S Chris Malaisrie1, Eric Tuday, Brittany Lapin, Edward Wang, Richard Lee, Edwin C McGee, Charles Davidson, Patrick M McCarthy.   

Abstract

OBJECTIVE: Aortic valve replacement (AVR) is the standard treatment for severe, symptomatic aortic stenosis (AS). However, many patients are not referred for surgery and fewer undergo AVR. Transcatheter aortic valve implantation (TAVI) has emerged as a solution for high-risk AS patients. We sought to measure the impact of TAVI on the undertreatment of AS.
METHODS: Patients with AS were identified by retrospective medical record review and evaluation of echocardiograms were performed in a single-center tertiary-care institution. A total of 179, 183, 214, and 265 patients had AS in 2006, 2007, 2008, and 2009, respectively, with the introduction of TAVI occurring in 2008 and continuing through 2009. The primary endpoints were the rates of unoperated AS and surgical referral.
RESULTS: The rates of unoperated AS were 50.6% before TAVI and 40.7% after TAVI (p = 0.002). Referral rates to surgery were 63.6% before TAVI and 74.1% after TAVI (p = 0.003). Reasons for nonreferral were patient-family decision, perceived high operative risk, and the presence of comorbidities. Operative mortality was 3.7% and not statistically significant different between years. Three-year patient survival was 82.5% in the AVS group and 43.9% in the UNOP group (p < 0.001).

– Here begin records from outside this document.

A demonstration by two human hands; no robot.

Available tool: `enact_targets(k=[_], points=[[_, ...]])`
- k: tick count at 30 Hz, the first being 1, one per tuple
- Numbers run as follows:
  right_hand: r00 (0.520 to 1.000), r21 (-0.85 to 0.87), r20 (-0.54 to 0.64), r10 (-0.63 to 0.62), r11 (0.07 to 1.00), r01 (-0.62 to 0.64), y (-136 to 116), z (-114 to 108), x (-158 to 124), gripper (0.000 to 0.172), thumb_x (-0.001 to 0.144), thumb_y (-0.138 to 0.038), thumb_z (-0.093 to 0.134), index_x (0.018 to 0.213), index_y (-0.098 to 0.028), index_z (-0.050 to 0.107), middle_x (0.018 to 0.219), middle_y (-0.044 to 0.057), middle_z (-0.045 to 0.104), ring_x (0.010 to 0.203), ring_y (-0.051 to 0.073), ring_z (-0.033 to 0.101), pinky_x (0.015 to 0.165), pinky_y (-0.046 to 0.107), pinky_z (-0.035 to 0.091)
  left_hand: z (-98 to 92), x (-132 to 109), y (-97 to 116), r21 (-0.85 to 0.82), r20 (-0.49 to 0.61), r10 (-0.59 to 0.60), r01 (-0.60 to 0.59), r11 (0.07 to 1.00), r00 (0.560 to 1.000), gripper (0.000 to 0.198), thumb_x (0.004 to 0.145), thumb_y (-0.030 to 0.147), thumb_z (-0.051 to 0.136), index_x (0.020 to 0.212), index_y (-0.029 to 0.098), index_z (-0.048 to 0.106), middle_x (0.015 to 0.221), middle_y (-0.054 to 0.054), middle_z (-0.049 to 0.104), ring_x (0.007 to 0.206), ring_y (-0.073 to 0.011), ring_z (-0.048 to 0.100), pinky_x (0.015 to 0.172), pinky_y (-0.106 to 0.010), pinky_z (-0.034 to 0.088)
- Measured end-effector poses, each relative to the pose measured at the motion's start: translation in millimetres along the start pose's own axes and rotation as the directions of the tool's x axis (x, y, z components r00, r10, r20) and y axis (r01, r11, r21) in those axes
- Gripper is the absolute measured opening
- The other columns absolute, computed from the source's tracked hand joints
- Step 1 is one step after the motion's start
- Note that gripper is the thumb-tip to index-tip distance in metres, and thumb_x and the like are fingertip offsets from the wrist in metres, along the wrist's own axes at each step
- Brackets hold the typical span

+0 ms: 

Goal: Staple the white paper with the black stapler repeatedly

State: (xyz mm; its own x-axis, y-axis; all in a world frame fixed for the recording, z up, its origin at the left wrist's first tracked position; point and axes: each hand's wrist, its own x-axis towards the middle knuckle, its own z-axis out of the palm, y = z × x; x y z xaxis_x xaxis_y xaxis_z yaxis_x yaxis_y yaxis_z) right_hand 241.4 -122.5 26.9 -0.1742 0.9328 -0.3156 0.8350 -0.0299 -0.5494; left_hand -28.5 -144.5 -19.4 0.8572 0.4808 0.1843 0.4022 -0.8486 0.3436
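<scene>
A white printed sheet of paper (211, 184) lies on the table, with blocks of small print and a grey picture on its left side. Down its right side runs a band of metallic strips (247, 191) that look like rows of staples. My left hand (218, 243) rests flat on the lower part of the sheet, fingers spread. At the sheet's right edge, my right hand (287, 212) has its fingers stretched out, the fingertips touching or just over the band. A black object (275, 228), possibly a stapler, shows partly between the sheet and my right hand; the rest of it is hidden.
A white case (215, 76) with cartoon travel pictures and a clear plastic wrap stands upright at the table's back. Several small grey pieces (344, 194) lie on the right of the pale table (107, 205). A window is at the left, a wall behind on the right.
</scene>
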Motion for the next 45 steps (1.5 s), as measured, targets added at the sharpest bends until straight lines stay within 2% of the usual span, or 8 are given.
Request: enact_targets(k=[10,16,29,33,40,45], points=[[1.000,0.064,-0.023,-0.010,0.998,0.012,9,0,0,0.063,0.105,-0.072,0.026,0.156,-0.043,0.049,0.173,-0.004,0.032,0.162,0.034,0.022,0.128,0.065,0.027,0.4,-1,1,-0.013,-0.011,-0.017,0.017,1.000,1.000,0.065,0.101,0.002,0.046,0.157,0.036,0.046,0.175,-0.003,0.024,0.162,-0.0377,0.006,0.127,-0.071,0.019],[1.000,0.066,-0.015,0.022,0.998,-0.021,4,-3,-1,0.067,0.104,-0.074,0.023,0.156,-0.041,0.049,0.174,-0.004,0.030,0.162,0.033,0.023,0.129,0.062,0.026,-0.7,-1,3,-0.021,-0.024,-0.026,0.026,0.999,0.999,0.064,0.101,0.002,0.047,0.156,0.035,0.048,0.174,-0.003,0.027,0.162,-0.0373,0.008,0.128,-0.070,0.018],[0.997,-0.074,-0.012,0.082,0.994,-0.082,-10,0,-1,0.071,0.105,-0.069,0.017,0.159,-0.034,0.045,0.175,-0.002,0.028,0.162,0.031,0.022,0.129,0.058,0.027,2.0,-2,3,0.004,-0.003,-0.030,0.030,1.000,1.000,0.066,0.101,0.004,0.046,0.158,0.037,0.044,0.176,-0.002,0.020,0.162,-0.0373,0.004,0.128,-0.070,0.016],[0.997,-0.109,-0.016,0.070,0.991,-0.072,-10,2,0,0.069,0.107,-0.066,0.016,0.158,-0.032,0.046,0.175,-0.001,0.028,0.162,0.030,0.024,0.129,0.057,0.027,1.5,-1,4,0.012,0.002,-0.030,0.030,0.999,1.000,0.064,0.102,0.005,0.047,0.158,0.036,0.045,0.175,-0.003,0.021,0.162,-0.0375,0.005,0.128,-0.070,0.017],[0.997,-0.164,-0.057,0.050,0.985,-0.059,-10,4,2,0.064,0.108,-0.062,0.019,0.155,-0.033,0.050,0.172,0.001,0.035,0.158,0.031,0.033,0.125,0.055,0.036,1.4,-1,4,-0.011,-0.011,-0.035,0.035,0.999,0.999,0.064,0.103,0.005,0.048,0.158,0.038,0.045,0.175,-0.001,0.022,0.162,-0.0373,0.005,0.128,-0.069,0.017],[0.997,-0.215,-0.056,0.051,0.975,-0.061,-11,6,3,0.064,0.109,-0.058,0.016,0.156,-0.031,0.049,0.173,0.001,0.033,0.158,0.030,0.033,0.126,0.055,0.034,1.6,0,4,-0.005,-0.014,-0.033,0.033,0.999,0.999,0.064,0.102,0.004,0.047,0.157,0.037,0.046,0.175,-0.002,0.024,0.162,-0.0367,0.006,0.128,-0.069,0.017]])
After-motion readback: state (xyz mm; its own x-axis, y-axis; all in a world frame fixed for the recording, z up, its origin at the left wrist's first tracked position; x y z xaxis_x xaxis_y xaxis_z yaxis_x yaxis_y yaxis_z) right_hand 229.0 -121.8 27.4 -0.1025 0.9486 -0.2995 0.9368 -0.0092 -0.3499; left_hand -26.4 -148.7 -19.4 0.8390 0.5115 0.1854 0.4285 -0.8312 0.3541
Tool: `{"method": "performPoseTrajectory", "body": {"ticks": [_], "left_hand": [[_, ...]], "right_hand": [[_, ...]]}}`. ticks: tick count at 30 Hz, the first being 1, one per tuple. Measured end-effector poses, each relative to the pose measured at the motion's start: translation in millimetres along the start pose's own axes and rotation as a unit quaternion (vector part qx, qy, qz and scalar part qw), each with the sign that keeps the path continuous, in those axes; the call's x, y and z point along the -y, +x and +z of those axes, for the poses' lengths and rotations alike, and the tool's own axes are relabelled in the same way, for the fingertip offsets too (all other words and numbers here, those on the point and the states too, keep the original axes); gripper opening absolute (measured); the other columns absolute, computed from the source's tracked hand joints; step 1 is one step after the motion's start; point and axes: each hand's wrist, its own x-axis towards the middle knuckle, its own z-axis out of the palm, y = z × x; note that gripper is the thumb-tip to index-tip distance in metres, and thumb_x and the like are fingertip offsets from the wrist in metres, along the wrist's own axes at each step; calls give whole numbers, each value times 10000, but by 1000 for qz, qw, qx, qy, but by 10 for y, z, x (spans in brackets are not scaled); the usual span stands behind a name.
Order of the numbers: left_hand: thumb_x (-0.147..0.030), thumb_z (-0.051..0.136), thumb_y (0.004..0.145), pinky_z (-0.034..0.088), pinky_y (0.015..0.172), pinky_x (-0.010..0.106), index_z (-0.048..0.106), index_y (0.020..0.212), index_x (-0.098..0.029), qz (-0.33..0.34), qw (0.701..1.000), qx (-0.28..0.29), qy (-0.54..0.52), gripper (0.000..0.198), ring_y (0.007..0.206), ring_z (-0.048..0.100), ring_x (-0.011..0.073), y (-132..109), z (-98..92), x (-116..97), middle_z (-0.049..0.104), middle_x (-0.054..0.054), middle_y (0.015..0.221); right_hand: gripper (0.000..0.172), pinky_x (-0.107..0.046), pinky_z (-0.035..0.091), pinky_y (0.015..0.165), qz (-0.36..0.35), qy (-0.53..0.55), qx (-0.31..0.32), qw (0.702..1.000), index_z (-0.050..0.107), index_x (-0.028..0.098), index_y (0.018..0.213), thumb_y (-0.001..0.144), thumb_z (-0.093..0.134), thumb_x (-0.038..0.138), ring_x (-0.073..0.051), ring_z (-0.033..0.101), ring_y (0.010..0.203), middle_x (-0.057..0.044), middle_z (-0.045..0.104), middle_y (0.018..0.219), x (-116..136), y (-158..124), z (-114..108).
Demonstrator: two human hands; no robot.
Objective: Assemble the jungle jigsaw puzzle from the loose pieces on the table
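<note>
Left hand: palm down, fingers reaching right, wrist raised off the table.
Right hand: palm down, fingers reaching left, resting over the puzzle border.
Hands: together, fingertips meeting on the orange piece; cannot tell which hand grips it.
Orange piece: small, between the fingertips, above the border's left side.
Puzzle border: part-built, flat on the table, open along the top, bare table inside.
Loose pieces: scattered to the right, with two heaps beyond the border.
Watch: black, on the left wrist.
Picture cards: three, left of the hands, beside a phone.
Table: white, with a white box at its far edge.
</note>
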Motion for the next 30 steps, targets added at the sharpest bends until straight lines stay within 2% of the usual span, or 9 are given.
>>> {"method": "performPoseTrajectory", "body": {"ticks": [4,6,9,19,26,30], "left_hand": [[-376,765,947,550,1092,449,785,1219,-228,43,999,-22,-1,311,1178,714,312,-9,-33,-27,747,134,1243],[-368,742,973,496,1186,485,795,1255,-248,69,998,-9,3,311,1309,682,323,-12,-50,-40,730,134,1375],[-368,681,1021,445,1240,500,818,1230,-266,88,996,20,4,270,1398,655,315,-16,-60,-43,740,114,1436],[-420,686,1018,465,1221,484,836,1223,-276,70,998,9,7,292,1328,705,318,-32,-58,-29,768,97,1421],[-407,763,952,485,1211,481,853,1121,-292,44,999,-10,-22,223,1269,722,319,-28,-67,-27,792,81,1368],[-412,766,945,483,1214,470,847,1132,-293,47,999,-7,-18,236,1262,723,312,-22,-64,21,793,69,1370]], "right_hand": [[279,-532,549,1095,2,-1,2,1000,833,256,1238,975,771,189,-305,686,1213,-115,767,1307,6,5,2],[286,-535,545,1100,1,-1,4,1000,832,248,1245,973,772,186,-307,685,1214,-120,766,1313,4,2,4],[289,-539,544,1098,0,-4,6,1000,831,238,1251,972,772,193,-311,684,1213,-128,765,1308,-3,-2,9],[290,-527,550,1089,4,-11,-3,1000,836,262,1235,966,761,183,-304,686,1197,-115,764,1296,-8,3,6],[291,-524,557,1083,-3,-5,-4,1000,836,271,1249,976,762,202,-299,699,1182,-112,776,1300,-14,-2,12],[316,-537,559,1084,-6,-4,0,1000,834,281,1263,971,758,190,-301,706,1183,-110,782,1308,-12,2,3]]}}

CONCLUSIONS: The introduction of TAVI was associated with an increase in surgical referrals and a decrease in the rate of unoperated AS. This positive impact was due to increases in both TAVI and AVR volume. Increased volume was not associated with worse patient survival. A significant population of patients with AS are still treated medically.
Copyright © 2010 European Association for Cardio-Thoracic Surgery. Published by Elsevier B.V. All rights reserved.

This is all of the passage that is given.